*The problem*: In the material below, the required lines run from the one containing "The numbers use" through the one containing "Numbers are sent". Copy those lines exactly, ends included, and nothing else.

*The data*:
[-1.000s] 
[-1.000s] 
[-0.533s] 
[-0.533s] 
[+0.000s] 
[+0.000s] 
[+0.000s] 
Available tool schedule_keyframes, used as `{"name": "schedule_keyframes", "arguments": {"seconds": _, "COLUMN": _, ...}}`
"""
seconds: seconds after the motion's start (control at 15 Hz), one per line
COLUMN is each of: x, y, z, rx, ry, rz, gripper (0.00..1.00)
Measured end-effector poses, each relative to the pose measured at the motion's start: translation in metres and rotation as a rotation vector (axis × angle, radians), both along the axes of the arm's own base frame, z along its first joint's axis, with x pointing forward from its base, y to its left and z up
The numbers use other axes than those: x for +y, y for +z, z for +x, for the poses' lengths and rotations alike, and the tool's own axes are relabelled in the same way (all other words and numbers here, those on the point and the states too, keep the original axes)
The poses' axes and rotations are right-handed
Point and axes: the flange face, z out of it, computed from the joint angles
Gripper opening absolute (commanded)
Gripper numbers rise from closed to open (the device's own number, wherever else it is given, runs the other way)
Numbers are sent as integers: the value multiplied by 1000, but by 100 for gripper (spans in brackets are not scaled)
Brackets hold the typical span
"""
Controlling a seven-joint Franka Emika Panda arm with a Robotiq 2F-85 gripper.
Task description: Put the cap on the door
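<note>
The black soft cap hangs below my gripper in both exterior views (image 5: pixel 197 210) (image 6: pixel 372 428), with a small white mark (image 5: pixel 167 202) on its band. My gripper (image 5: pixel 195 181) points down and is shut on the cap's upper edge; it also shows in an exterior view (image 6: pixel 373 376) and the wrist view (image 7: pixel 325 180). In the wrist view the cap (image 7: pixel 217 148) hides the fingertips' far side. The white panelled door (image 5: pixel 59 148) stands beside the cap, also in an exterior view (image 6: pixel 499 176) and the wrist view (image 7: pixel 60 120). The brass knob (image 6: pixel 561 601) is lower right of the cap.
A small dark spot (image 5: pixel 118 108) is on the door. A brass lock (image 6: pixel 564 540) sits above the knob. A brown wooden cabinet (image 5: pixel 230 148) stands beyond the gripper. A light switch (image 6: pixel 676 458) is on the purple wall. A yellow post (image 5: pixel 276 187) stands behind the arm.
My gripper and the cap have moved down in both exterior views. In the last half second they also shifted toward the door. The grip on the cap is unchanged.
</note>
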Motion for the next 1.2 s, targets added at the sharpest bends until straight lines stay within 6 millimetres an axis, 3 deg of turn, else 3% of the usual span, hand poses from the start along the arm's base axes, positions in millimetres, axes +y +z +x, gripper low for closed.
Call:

*Problem solution*:
The numbers use other axes than those: x for +y, y for +z, z for +x, for the poses' lengths and rotations alike, and the tool's own axes are relabelled in the same way (all other words and numbers here, those on the point and the states too, keep the original axes)
The poses' axes and rotations are right-handed
Point and axes: the flange face, z out of it, computed from the joint angles
Gripper opening absolute (commanded)
Gripper numbers rise from closed to open (the device's own number, wherever else it is given, runs the other way)
Numbers are sent as integers: the value multiplied by 1000, but by 100 for gripper (spans in brackets are not scaled)

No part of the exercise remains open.